▶ [Exercise]: Copy out each line of the material exactly. Pictures do not belong in the copy.

---

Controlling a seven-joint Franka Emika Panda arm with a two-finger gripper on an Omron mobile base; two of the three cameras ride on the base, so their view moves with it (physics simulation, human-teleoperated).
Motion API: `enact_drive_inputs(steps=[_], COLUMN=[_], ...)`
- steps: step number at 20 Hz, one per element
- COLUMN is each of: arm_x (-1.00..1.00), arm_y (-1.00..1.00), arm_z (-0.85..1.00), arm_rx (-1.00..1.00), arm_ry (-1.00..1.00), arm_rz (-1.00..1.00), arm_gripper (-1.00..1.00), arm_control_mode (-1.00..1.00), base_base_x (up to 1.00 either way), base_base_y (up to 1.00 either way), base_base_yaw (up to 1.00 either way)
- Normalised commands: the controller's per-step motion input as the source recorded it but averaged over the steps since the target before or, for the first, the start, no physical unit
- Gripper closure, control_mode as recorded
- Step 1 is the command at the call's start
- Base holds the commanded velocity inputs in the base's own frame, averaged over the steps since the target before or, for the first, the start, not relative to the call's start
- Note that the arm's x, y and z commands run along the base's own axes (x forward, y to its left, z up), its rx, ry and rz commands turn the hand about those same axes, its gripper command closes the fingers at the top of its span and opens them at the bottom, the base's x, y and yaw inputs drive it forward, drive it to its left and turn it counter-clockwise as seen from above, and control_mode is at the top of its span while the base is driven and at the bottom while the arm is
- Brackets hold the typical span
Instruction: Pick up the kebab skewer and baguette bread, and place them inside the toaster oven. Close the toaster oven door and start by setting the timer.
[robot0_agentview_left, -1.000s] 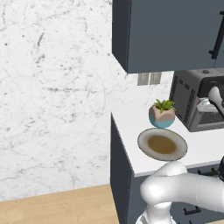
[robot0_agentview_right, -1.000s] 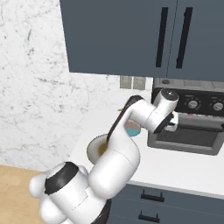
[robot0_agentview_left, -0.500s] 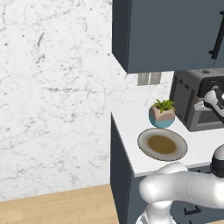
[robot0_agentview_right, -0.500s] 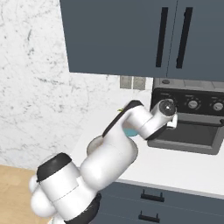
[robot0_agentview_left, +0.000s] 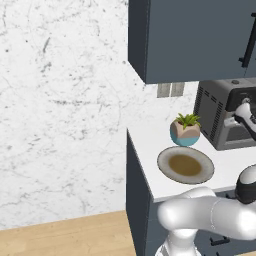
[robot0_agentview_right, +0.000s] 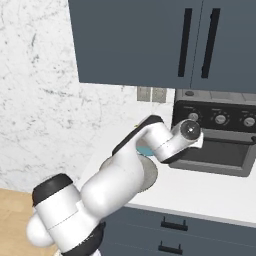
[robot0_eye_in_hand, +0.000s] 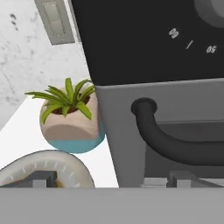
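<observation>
The toaster oven stands on the counter at the right, dark grey and black, with its door up against the front. My gripper is open and empty, right in front of the oven's left front corner, just below the control panel. Its fingertips straddle the left end of the black door handle. A timer dial peeks in at the top right of the hand view. From the left base view, my hand is against the oven front. The kebab skewer and baguette bread are out of view.
A small potted plant in a pink and teal pot stands just left of the oven. A round grey plate with a brown centre lies in front of it near the counter's front edge. Dark wall cabinets hang above.
My arm's elbow has swung lower and forward while the hand stayed at the oven's front, sinking slightly. The jaws stay wide open.
</observation>
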Motion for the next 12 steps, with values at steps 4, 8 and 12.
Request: enact_drive_inputs(steps=[4, 8, 12], arm_x=[-0.76, -1.00, -0.63], arm_y=[-0.34, -0.41, -0.11], arm_z=[0.46, 0.38, 0.08], arm_rx=[0.00, 0.00, 0.00], arm_ry=[-0.02, -0.12, -0.16], arm_rz=[0.00, 0.00, 0.00], arm_gripper=[-1.00, -1.00, -1.00], arm_control_mode=[-1.00, -1.00, -1.00], base_base_x=[0.00, 0.00, 0.00], base_base_y=[0.00, 0.00, 0.00], base_base_yaw=[0.00, 0.00, 0.00])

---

▶ [Task result]:
Controlling a seven-joint Franka Emika Panda arm with a two-finger gripper on an Omron mobile base; two of the three cameras ride on the base, so their view moves with it (physics simulation, human-teleoperated).
Motion API: `enact_drive_inputs(steps=[_], COLUMN=[_], ...)`
- steps: step number at 20 Hz, one per element
- COLUMN is each of: arm_x (-1.00..1.00), arm_y (-1.00..1.00), arm_z (-0.85..1.00), arm_rx (-1.00..1.00), arm_ry (-1.00..1.00), arm_rz (-1.00..1.00), arm_gripper (-1.00..1.00), arm_control_mode (-1.00..1.00), base_base_x (up to 1.00 either way), base_base_y (up to 1.00 either way), base_base_yaw (up to 1.00 either way)
- Normalised commands: the controller's per-step motion input as the source recorded it but averaged over the steps since the target before or, for the first, the start, no physical unit
- Gripper closure, control_mode as recorded
- Step 1 is the command at the call's start
- Base holds the commanded velocity inputs in the base's own frame, averaged over the steps since the target before or, for the first, the start, not relative to the call's start
- Note that the arm's x, y and z commands run along the base's own axes (x forward, y to its left, z up), its rx, ry and rz commands turn the hand about those same axes, its gripper command closes the fingers at the top of its span and opens them at the bottom, the base's x, y and yaw inputs drive it forward, drive it to its left and turn it counter-clockwise as seen from above, and control_mode is at the top of its span while the base is driven and at the bottom while the arm is
- Brackets hold the typical span
Instruction: Pick up the kebab skewer and baguette bread, and place them inside the toaster oven. Close the toaster oven door and start by setting the timer.
[robot0_agentview_left, -1.000s] 
[robot0_agentview_right, -1.000s] 
[robot0_agentview_left, -0.500s] 
[robot0_agentview_right, -0.500s] 
[robot0_agentview_left, +0.000s] 
[robot0_agentview_right, +0.000s] 
[robot0_eye_in_hand, +0.000s] 
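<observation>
The toaster oven stands on the counter at the right, dark grey and black, with its door up against the front. My gripper is open and empty, right in front of the oven's left front corner, just below the control panel. Its fingertips straddle the left end of the black door handle. A timer dial peeks in at the top right of the hand view. From the left base view, my hand is against the oven front. The kebab skewer and baguette bread are out of view.
A small potted plant in a pink and teal pot stands just left of the oven. A round grey plate with a brown centre lies in front of it near the counter's front edge. Dark wall cabinets hang above.
My arm's elbow has swung lower and forward while the hand stayed at the oven's front, sinking slightly. The jaws stay wide open.
</observation>
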Motion for the next 12 steps, with values at steps 4, 8 and 12.
Request: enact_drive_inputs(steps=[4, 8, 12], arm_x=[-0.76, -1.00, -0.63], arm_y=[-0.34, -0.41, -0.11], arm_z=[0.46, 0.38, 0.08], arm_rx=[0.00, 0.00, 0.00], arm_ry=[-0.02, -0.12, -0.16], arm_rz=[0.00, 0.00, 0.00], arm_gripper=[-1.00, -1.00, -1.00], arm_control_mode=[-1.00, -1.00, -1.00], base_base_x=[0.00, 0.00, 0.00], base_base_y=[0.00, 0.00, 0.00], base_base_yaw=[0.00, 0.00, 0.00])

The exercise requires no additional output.